GIVEN DATA: Begin

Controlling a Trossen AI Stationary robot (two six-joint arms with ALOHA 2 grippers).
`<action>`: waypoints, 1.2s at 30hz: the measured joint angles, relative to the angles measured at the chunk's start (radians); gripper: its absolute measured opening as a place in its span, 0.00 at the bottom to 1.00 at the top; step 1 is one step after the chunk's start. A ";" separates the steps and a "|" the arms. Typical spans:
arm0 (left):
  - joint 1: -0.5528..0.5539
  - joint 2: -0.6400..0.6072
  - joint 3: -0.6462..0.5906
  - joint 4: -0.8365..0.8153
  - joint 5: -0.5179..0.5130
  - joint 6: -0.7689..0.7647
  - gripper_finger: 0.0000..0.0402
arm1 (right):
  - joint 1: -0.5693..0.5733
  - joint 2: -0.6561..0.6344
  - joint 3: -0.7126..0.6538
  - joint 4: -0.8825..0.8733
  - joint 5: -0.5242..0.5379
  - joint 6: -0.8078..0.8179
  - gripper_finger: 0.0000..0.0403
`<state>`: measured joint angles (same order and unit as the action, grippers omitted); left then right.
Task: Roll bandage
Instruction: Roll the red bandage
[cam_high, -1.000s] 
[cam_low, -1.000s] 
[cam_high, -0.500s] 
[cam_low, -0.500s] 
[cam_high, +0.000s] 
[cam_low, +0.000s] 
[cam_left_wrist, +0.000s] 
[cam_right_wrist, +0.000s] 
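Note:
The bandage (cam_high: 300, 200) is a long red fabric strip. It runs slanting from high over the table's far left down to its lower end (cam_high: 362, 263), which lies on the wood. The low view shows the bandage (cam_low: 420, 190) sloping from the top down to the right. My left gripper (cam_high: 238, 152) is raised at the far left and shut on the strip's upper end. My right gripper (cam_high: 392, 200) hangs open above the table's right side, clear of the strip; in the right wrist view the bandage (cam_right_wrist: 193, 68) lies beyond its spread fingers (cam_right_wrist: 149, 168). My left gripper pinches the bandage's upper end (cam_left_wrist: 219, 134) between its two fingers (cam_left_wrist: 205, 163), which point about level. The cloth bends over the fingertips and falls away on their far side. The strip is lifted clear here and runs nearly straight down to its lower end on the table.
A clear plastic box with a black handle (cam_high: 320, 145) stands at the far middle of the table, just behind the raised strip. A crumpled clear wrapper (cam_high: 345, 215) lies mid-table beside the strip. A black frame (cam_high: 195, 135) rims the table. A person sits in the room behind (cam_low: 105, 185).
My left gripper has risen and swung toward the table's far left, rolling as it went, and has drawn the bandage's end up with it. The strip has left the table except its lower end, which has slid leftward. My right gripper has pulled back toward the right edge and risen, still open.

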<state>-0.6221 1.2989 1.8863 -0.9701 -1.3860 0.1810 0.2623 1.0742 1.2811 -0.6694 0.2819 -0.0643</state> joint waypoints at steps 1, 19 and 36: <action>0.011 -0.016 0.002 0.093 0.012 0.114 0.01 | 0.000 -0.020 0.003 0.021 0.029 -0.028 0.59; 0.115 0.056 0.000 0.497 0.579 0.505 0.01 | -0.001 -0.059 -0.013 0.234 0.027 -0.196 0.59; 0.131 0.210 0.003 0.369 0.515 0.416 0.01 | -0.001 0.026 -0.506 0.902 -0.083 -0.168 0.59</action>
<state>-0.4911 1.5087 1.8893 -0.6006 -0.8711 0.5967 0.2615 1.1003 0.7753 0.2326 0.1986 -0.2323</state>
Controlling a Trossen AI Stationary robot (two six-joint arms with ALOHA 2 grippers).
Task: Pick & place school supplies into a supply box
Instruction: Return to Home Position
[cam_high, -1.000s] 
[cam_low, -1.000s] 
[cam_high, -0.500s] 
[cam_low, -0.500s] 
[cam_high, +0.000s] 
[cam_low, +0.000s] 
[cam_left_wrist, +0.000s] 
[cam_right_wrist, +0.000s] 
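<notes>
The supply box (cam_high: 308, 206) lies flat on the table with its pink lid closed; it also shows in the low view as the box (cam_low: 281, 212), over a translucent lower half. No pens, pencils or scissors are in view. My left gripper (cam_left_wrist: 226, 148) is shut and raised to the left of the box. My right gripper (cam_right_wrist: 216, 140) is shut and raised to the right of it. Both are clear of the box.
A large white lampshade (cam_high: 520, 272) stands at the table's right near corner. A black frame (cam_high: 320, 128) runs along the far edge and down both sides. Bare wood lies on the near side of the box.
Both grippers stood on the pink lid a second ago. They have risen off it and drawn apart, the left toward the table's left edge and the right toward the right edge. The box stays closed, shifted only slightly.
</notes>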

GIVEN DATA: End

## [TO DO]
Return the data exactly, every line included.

## [ANSWER TO THIS PROBLEM]
Controlling a Trossen AI Stationary robot (two six-joint arms with ALOHA 2 grippers).
`<action>`: waypoints, 1.2s at 30hz: the measured joint angles, relative to the angles measured at the chunk's start (radians); gripper: its absolute measured opening as a place in its span, 0.00 at the bottom to 1.00 at the top; step 1 is one step after the chunk's start. A ";" separates the steps and a "|" the arms. Typical spans:
arm0 (left):
  - joint 1: -0.5528..0.5539
  - joint 2: -0.6400..0.6072
  - joint 3: -0.6462..0.5906
  - joint 4: -0.8365..0.8153
  - joint 5: -0.5179..0.5130
  - joint 6: -0.7689..0.7647
  - gripper_finger: 0.0000..0.0402
arm1 (right):
  - joint 1: -0.5693..0.5733
  - joint 2: -0.6561..0.6344
  - joint 3: -0.7126..0.6538
  - joint 4: -0.8825..0.8733
  - joint 5: -0.5242..0.5379
  - joint 6: -0.8078..0.8179
  - gripper_finger: 0.0000..0.0403
`<state>`: measured joint angles (same order and unit as the action, grippers omitted); left then right.
Task: Roll bandage
Instruction: Roll the red bandage
[cam_high, -1.000s] 
[cam_low, -1.000s] 
[cam_high, -0.500s] 
[cam_low, -0.500s] 
[cam_high, +0.000s] 
[cam_low, +0.000s] 
[cam_left_wrist, +0.000s] 
[cam_right_wrist, +0.000s] 
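Note:
The bandage (cam_high: 300, 200) is a long red fabric strip. It runs slanting from high over the table's far left down to its lower end (cam_high: 362, 263), which lies on the wood. The low view shows the bandage (cam_low: 420, 190) sloping from the top down to the right. My left gripper (cam_high: 238, 152) is raised at the far left and shut on the strip's upper end. My right gripper (cam_high: 392, 200) hangs open above the table's right side, clear of the strip; in the right wrist view the bandage (cam_right_wrist: 193, 68) lies beyond its spread fingers (cam_right_wrist: 149, 168). My left gripper pinches the bandage's upper end (cam_left_wrist: 219, 134) between its two fingers (cam_left_wrist: 205, 163), which point about level. The cloth bends over the fingertips and falls away on their far side. The strip is lifted clear here and runs nearly straight down to its lower end on the table.
A clear plastic box with a black handle (cam_high: 320, 145) stands at the far middle of the table, just behind the raised strip. A crumpled clear wrapper (cam_high: 345, 215) lies mid-table beside the strip. A black frame (cam_high: 195, 135) rims the table. A person sits in the room behind (cam_low: 105, 185).
My left gripper has risen and swung toward the table's far left, rolling as it went, and has drawn the bandage's end up with it. The strip has left the table except its lower end, which has slid leftward. My right gripper has pulled back toward the right edge and risen, still open.
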
<state>-0.6221 1.2989 1.8863 -0.9701 -1.3860 0.1810 0.2623 1.0742 1.2811 -0.6694 0.2819 -0.0643</state> joint waypoints at steps 1, 19 and 36: <action>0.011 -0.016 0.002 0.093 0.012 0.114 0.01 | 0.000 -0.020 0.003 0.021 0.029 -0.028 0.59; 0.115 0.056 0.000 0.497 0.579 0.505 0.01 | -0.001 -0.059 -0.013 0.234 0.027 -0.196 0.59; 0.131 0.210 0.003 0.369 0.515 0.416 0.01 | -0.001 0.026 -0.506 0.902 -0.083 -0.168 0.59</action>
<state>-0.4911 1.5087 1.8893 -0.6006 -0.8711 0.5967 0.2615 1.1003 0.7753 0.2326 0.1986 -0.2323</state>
Controlling a Trossen AI Stationary robot (two six-joint arms with ALOHA 2 grippers).
Task: Pick & place school supplies into a supply box
Instruction: Return to Home Position
[cam_high, -1.000s] 
[cam_low, -1.000s] 
[cam_high, -0.500s] 
[cam_low, -0.500s] 
[cam_high, +0.000s] 
[cam_low, +0.000s] 
[cam_left_wrist, +0.000s] 
[cam_right_wrist, +0.000s] 
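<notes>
The supply box (cam_high: 308, 206) lies flat on the table with its pink lid closed; it also shows in the low view as the box (cam_low: 281, 212), over a translucent lower half. No pens, pencils or scissors are in view. My left gripper (cam_left_wrist: 226, 148) is shut and raised to the left of the box. My right gripper (cam_right_wrist: 216, 140) is shut and raised to the right of it. Both are clear of the box.
A large white lampshade (cam_high: 520, 272) stands at the table's right near corner. A black frame (cam_high: 320, 128) runs along the far edge and down both sides. Bare wood lies on the near side of the box.
Both grippers stood on the pink lid a second ago. They have risen off it and drawn apart, the left toward the table's left edge and the right toward the right edge. The box stays closed, shifted only slightly.
</notes>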

The output given here is complete.